What can make the situation even more challenging is the fact that in the UAE many health insurance companies do not cover depression or mental health in any form for either women or men, which contributes to the mistaken perception that depression is not a valid illness.
“Most insurance companies either do not cover mental health at all or they will provide partial coverage for selected diagnosis as well as selected treatment,” says Suijskens.
“This negatively impacts not only the ability for people to obtain quality treatment for their diagnosis but also significantly contributes to the negative stigma and misperceptions around mental health.”
Why it’s important to talk about it
According to researchers, paternal postnatal depression (PPND) affects around one in 10 fathers, and its effects on the dad can be as devastating as that suffered by women.
Just as postnatal depression in the mother can impact a baby’s development, research shows that postnatal depression in fathers can do so too.
“Postpartum parental depression is a complex and challenging disorder and its effects can be far-reaching,” says Suijskens. “It can have a serious effect on parent-infant interaction and bonding during the first year of life, and can contribute to a child’s emotional, behavioural, cognitive and interpersonal problems in later life.”

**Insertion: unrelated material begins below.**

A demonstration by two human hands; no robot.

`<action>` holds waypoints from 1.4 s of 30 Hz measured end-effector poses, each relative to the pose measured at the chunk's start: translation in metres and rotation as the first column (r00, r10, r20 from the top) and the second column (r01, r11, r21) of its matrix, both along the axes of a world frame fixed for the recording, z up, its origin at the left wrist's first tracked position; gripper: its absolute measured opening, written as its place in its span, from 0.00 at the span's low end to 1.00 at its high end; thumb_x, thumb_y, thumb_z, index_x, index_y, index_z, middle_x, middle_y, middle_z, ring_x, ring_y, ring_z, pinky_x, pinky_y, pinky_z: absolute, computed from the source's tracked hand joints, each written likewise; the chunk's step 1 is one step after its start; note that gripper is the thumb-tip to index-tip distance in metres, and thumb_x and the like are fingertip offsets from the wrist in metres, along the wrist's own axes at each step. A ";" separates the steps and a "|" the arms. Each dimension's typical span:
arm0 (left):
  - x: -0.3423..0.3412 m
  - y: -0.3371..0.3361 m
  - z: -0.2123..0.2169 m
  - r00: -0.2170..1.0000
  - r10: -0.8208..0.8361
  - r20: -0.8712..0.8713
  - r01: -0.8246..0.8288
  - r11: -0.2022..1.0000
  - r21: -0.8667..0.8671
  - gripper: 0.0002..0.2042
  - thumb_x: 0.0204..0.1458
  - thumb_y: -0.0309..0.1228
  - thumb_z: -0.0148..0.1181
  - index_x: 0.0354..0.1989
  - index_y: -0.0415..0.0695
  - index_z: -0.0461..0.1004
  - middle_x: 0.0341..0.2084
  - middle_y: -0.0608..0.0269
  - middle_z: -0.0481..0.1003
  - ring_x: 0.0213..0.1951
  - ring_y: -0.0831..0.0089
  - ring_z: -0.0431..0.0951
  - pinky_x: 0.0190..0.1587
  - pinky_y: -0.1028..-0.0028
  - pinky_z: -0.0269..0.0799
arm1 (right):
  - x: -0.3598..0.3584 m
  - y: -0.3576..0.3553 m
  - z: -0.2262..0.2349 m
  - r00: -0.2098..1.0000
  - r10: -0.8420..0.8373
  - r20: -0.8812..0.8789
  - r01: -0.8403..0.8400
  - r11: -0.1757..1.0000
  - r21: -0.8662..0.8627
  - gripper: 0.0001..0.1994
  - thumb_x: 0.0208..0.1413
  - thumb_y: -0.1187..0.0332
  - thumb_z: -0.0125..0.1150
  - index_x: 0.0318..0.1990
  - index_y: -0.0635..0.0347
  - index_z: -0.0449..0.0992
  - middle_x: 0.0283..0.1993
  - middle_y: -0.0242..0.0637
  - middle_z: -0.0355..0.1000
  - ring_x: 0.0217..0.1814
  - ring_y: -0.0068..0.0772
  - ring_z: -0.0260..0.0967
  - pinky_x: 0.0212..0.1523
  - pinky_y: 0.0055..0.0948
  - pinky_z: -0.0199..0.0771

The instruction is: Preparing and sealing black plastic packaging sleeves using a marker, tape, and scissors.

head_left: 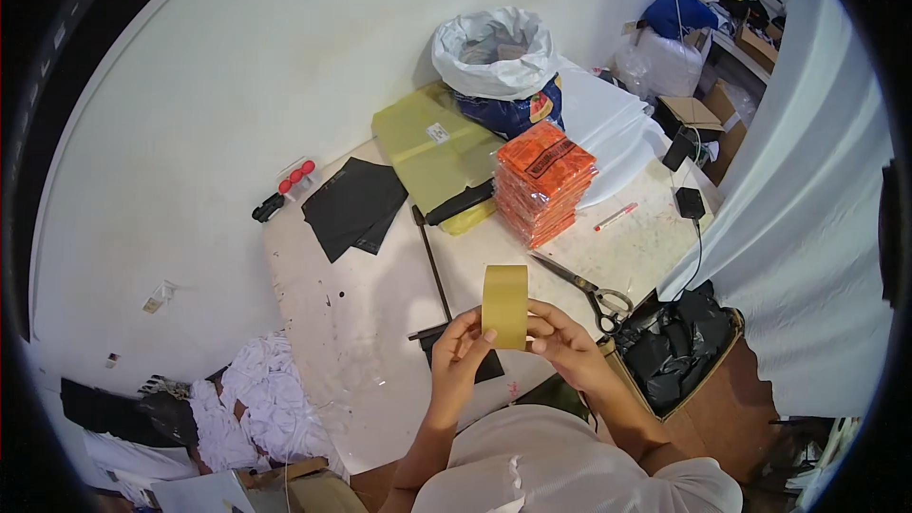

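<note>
Both hands, left hand (459, 350) and right hand (567, 342), grasp 1 tan tape roll (505, 306) near scissors (586, 287); no tape pulled yet.

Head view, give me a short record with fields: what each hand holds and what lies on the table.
left hand: left hand grips the tape roll from its left side
right hand: right hand grips the same roll from the right
roll: tan, held upright above the table
near the hands: scissors
farther back: orange packet stack, black bags, red pen
</note>
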State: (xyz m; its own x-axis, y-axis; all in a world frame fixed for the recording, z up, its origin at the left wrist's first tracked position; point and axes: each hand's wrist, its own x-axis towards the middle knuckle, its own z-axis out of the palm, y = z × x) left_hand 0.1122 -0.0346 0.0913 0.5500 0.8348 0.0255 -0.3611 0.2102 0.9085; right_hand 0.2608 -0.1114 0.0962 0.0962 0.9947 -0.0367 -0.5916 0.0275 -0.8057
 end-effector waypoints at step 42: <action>-0.010 -0.033 0.053 0.998 -0.059 -0.020 0.062 0.898 0.436 0.09 0.46 0.25 0.55 0.35 0.34 0.69 0.30 0.57 0.72 0.33 0.73 0.72 0.40 0.78 0.65 | 0.002 -0.026 0.047 0.616 -0.368 0.697 -0.035 0.871 0.491 0.19 0.40 0.74 0.65 0.44 0.65 0.72 0.49 0.44 0.68 0.65 0.53 0.47 0.61 0.44 0.45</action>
State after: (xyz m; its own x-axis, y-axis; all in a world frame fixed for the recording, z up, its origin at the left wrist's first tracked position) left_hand 0.1027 -0.0676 0.1440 0.6007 0.7057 0.3757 -0.3543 -0.1863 0.9164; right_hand 0.2627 -0.1372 0.1436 0.0529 0.8426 0.5360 0.2691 0.5049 -0.8202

Although motherhood is unique and intrinsically different from fatherhood, it’s equally as important for fathers to form strong bonds with their children, says Dr Aslam from The Psychiatry and Therapy Centre Dubai. “It’s the strength of these bonds that defines the closeness of relationships, and indeed these bonds are the foundation of the parent-child relationship. Healthy attachments are integral to a child’s emotional and psychological well-being.”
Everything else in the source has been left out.